Sunday, July 1, 2012

Sermon: July 1, 2012: Do Not Fear, Only Believe

July 1, 2012
Mark 5: 21-43
Do Not Fear, Only Believe

People, all over the world, go to church for millions of reasons.  Today, they’re sitting on pews, under tin roofs, in open air, on mats on a dirt floor...in church.  Some of them are there eager to hear a “fix-it” or a solution to a problem...whether it be a minor decision they have to make, or something as serious as addiction, divorce, infidelity, financial stress, family crisis, sickness or loneliness...Some people are sitting in church today because they need to hear a positive word from the preacher, or because they need to pray with a friend or brother, and many people are sitting in church today because it’s Sunday, and that’s what they do on Sunday...they go to church.  Some people go to church to feel good about themselves, to meet other people, to get a date :-), and some people go just to get out of the house- to escape the misery that has become their life.  
However, I believe that most people who are sitting in a church today, all around the world, are there because at some point in their lives they have had glimpses of the holy, exchanges with a loving and compassionate God, have felt loved and accepted for who they are, and somehow believe that no matter what they are going through...God will be there, God will show up again..in a Holy moment.  
Think about your holy moments....why do you come to church?  Do you come to church today for the same reasons you first walked through the doors?   Do you LONG for a Holy moment?

Faith, my friends, is not easy, and it’s not a guarantee either.  As followers of Jesus, with a relationship to a holy and loving God we are traveling a journey, together, that will be the most difficult of our lives.  And when faced with crises, when death and disease are knocking at the door, when grief strikes our home, when loss and bewilderment threaten to suck us into an eternity of torment, we are told to “Not fear, but only believe”.

In the gospel lesson for today, we are given two complementary stories, literarily juxtaposed, full of theological as well as homiletical discoveries.  Just after healing the demon-possessed Gerasene man we find Jesus arriving across shore with a crowd of people gathering around him.  First, he is encountered by a religious leader named Jairus who, at the feet of Jesus, pleads healing for his 12 year-old daughter who is lying at home on her deathbed.  So, Mark writes that Jesus went with the man, and that while traveling, as usual, a large crowd was pressing in on him.  Imagine, if you will, an outdoor market in a third world country...people everywhere, chickens running & clucking beneath your feet, children here and there, cars and bicycles crowding through...elders stooped down and teetering fragilely from one place to the next.

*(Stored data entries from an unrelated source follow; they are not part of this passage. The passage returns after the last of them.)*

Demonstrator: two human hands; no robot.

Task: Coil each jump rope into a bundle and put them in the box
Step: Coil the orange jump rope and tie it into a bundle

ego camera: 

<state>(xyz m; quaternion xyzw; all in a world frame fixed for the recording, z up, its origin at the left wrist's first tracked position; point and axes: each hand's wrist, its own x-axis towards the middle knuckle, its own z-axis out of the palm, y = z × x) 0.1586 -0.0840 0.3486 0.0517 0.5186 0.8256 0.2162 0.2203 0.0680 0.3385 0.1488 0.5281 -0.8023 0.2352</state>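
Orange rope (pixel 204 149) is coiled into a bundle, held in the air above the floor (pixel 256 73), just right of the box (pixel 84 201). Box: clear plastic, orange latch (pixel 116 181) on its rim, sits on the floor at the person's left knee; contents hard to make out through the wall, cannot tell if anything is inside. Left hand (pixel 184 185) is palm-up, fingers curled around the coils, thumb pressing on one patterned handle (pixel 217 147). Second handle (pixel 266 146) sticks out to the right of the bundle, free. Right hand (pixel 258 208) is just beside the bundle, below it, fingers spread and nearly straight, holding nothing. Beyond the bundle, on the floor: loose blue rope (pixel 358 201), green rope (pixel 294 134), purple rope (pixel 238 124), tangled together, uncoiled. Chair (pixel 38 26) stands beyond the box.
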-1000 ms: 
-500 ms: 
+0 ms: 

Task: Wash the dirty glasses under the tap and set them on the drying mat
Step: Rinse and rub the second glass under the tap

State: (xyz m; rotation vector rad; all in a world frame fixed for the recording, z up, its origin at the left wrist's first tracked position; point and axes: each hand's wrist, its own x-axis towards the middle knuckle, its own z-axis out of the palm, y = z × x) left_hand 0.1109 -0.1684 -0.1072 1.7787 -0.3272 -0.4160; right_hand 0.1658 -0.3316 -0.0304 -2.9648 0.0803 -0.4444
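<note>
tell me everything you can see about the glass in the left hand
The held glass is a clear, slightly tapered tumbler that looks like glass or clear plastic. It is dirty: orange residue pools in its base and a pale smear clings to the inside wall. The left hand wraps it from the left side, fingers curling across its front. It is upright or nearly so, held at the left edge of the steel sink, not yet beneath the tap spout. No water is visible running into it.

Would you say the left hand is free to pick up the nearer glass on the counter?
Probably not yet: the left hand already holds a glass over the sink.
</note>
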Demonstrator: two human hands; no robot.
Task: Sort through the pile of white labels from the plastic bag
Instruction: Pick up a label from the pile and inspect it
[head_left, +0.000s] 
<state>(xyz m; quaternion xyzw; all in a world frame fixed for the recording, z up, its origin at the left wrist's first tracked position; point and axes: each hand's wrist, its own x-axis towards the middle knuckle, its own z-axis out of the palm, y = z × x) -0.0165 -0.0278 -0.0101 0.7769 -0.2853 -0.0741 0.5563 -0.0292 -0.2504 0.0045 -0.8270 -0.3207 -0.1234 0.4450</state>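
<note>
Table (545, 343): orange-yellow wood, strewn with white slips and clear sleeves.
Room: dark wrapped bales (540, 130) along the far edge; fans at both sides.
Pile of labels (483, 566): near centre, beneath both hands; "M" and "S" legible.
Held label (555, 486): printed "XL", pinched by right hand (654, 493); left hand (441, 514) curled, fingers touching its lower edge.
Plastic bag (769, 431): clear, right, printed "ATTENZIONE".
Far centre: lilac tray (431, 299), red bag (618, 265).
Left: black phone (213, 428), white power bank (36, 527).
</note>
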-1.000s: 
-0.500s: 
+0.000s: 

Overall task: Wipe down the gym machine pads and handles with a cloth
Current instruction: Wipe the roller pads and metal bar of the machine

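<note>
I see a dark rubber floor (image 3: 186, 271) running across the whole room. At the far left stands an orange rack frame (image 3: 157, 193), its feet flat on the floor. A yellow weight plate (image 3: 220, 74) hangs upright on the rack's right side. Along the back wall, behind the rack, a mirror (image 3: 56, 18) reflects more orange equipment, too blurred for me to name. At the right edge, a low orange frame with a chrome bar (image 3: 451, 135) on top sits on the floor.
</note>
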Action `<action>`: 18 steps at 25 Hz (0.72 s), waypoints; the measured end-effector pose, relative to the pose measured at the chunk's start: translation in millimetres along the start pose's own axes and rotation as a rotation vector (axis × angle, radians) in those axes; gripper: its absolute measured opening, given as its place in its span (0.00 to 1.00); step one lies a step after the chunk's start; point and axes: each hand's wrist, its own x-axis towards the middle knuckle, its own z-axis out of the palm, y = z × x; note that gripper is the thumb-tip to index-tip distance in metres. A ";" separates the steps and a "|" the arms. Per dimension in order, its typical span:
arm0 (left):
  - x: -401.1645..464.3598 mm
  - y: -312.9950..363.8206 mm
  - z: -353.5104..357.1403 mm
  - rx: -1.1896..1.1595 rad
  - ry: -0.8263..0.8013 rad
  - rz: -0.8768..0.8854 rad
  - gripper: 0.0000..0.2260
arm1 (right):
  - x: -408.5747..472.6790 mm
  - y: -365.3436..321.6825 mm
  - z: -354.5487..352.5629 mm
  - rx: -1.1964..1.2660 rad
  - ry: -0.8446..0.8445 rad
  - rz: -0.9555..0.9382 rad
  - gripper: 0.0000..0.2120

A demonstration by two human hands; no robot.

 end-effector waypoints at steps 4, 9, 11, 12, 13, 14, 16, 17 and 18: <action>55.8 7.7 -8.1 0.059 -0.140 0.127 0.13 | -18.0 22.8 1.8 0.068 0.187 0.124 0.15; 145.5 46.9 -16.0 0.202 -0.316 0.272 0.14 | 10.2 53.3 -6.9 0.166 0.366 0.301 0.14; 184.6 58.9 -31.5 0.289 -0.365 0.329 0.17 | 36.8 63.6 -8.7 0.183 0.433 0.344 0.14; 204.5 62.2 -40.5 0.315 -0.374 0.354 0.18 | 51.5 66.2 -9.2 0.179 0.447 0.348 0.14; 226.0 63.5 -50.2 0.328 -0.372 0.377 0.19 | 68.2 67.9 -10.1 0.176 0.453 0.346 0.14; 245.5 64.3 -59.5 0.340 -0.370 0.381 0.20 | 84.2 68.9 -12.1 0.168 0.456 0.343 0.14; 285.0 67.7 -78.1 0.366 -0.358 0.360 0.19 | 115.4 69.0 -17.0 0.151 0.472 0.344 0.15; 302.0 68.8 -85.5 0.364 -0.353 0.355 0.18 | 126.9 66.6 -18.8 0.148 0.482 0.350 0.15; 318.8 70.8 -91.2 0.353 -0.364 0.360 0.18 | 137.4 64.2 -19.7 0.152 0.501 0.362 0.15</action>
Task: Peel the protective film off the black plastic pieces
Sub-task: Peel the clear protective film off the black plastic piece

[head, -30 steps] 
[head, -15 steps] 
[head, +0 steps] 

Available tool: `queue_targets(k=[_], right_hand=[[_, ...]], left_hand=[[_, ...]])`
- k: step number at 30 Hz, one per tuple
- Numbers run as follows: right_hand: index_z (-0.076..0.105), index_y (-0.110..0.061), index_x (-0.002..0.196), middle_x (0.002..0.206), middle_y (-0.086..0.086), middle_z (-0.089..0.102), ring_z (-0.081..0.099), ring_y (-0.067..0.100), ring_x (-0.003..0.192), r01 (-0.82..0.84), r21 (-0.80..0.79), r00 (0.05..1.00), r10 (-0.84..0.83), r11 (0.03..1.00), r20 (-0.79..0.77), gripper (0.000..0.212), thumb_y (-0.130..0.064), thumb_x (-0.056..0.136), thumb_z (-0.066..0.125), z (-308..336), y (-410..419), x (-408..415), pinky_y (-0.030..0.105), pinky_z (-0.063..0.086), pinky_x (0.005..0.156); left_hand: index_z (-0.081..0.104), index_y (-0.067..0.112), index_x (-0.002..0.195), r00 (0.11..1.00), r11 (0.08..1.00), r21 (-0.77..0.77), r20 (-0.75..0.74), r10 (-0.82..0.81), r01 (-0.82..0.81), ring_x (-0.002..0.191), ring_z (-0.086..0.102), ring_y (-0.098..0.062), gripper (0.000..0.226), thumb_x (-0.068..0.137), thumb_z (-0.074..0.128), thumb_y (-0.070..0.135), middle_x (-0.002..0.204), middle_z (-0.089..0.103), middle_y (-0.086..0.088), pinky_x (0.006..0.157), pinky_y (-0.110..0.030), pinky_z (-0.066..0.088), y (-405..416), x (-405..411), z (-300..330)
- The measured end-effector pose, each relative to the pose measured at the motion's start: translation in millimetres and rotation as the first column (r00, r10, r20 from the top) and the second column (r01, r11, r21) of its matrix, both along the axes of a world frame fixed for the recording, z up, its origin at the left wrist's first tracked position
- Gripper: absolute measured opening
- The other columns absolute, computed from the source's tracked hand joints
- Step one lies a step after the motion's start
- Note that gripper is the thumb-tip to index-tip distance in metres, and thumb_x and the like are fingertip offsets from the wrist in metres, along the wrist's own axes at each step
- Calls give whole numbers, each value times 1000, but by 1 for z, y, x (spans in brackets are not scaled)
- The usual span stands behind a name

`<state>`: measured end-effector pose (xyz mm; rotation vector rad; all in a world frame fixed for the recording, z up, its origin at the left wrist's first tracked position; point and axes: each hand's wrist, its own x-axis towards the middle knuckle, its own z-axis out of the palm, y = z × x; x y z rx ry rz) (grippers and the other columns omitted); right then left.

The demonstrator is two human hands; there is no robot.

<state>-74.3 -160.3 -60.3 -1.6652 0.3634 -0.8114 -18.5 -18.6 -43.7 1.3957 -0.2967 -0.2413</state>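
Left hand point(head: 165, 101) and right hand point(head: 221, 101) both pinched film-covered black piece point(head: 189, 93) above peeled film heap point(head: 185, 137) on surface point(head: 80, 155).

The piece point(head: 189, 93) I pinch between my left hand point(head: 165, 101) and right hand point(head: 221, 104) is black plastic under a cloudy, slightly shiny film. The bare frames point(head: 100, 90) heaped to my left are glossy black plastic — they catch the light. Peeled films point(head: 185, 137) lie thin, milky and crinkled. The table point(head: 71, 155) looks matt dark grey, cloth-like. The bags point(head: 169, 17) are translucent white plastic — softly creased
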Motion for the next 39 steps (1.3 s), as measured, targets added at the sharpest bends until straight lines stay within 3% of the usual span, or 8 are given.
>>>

How many of you have found yourselves in this type of situation before? surrounded by people on all sides... I remember the first time I traveled to West Africa- Burkina Faso.  I was to work in a village called Ouergoo and would be handing out medical supplies to children and families.  Upon arriving at the village, we could hardly make our way to our hut because the people were in mass, following us, pressing in on us, reaching for our skin, wanting to touch our noses, touching our clothes, holding our hands, wanting to carry our bags.  The air was semi- sweet strung with the stench of sweaty human bodies, it was HOT, a day much like today...no shade, maybe even hotter (I remember, my friend Mark writing a haiku on this day called HOT.  I think it went something like this:
Hot, Hot, Hot
It’s Hot in Ouergoo
Hot, Hot, Hot.  

The following morning, after we’d had a sleepless night in our huts, we awoke to a thousand eyeballs staring in at us through our door and our windows...tiny children sat inside our rooms on the floor facing our mats...looking directly into at us, waiting for our eyes to open.  The people were excited about those who had come with medicine, and they were pressing in on us.  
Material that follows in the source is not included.